Il Pd riuscirà a fare una opposizione convincente da solo? Finora la richiesta di coordinamento non ha avuto seguito. Di fronte al governo più a destra della storia della Repubblica, a una maggioranza divisa ma che nell’esercizio del potere sa unirsi, forme di coordinamento tra le opposizioni sono una necessità. La condizione è però voler fare davvero opposizione, la vicenda dell’elezione del presidente del Senato La Russa è inaccettabile. E l’ossessione di attaccare sempre il Pd desta stupore. La sconfitta del 25 settembre non è bastata?
Conte si propone come riferimento progressista. In pochi mesi ha tolto lo “scettro” a Letta? Il Terzo polo dice che sono loro i veri riformisti, i 5s che sono loro i veri progressisti. La verità è che lo spazio per una grande forza progressista, riformista e radicale sulla giustizia sociale e ambientale esiste, ed è quello che noi dobbiamo diventare con grande chiarezza ed evidenza alla fine di un percorso costituente che deve restituirci un nuovo Pd. Che somigli di più alle cose che diciamo, che recuperi credibilità. In ogni caso, il ruolo della prima forza dell’opposizione progressista ce lo hanno assegnato gli elettori. E fare opposizione non solo per difendere ma per attuare la Costituzione, è quello che ci serve.

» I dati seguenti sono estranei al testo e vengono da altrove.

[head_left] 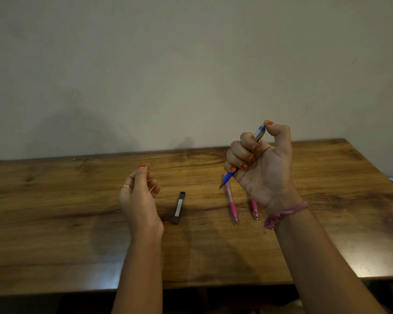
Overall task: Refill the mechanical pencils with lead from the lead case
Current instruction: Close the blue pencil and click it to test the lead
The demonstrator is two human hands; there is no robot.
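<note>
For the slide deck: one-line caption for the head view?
Right hand grips blue pencil, thumb on its cap; left hand raised beside lead case; two pink pencils on table.

We see the lead case (178,207) lying on the surface (77,223), between our two raised hands. Right of it two pencils (232,203) lie side by side, close together, partly under our right hand (261,168), which holds a third pencil (258,135) above them. Our left hand (140,200) hangs left of the case.
</note>
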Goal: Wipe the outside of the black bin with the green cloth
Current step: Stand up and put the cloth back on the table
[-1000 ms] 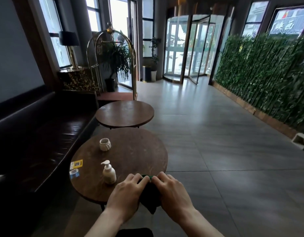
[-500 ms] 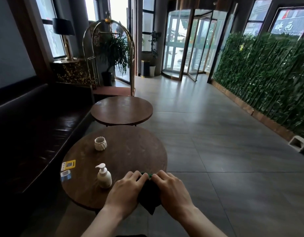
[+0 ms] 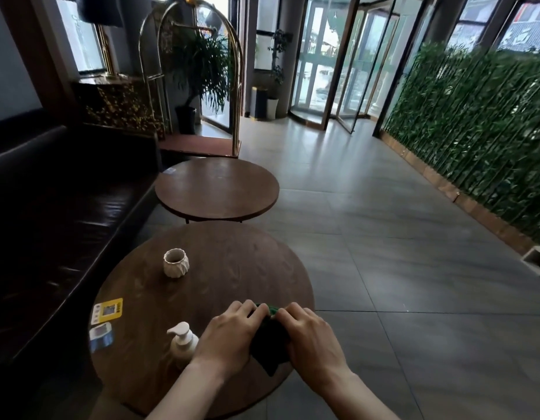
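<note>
Both hands (image 3: 271, 338) around green cloth (image 3: 268, 341)

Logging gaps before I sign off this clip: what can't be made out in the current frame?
- Black bin: nowhere in the head view.
- Green cloth: mostly covered by the left hand and right hand; its full shape is hidden.
- Cards at the near table's left edge: print too small to read.
- Sofa: too dark for detail.

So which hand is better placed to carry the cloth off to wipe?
Neither clearly: left hand and right hand both grip the green cloth alike. No black bin is in view.
</note>
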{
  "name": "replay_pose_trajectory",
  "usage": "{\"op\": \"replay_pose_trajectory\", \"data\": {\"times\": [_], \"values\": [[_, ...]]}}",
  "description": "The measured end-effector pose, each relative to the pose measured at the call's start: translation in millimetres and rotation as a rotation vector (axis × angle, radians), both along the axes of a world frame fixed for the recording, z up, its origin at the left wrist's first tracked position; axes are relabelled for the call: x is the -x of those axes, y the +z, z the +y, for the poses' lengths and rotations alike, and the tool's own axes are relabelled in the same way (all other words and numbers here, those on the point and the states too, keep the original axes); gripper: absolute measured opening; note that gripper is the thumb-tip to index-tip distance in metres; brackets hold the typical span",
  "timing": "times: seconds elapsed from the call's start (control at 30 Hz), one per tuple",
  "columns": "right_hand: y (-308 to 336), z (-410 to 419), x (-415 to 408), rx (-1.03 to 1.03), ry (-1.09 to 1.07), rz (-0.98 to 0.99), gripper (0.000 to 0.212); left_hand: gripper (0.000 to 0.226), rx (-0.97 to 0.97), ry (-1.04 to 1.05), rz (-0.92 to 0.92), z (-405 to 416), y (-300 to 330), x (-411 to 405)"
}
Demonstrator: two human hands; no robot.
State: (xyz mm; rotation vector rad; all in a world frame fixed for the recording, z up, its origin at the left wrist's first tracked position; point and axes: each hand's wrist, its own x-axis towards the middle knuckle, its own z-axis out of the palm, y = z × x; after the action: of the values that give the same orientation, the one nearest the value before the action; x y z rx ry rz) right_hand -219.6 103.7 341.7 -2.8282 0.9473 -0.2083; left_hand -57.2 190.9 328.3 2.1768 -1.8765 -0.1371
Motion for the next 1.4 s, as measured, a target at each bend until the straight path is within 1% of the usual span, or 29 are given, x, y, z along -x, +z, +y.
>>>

Il voto del Lazio è imminente. Non rischiate di puntare sulle alleanze e finire come per le politiche? Il Lazio chiude dieci anni di buon governo, le giunte Zingaretti hanno raggiunto risultati tangibili per la vita quotidiana delle persone. È stato possibile anche grazie alla capacità di costruire alleanze larghe. Questo patrimonio non dev’essere dissipato.
Nel Pd dopo il Congresso ci saranno le novità auspicate? I movimenti a livello locale sono tali e tanti da far proliferare i candidati… Venerdì in Direzione approveremo il percorso congressuale costituente. Sarà aperto anche a soggetti collettivi non aderenti all’attuale Pd. Mi sono impegnato molto su un punto, che alla fine di questa fase iniziale possiamo scrivere il Manifesto di un nuovo Partito democratico, che affronti il tema dell’identità. Chiediamo aiuto al mondo della cultura, del lavoro, dell’innovazione sociale e ambientale. Su alcuni punti fondamentali, guerra e pace, lotta alle disuguaglianze e precarietà, non ci possono essere due partiti. La destra non ha avuto paura della sua identità. Noi ora dobbiamo decidere chi siamo e cosa vogliamo, solo dopo sceglieremo le persone migliori per guidarci.
Lei si candida? La ridda di autocandidature non ha dato una bella immagine della nostra comunità. Fermiamoci, discutiamo insieme cosa è successo. Ascoltiamo quelli che non ci hanno votato, ma che sentono il bisogno di un grande partito della giustizia sociale e ambientale. Io ho già detto che non intendo aggiungere il mio nome alla confusione generale. Voglio contribuire a spostare la discussione sulle idee.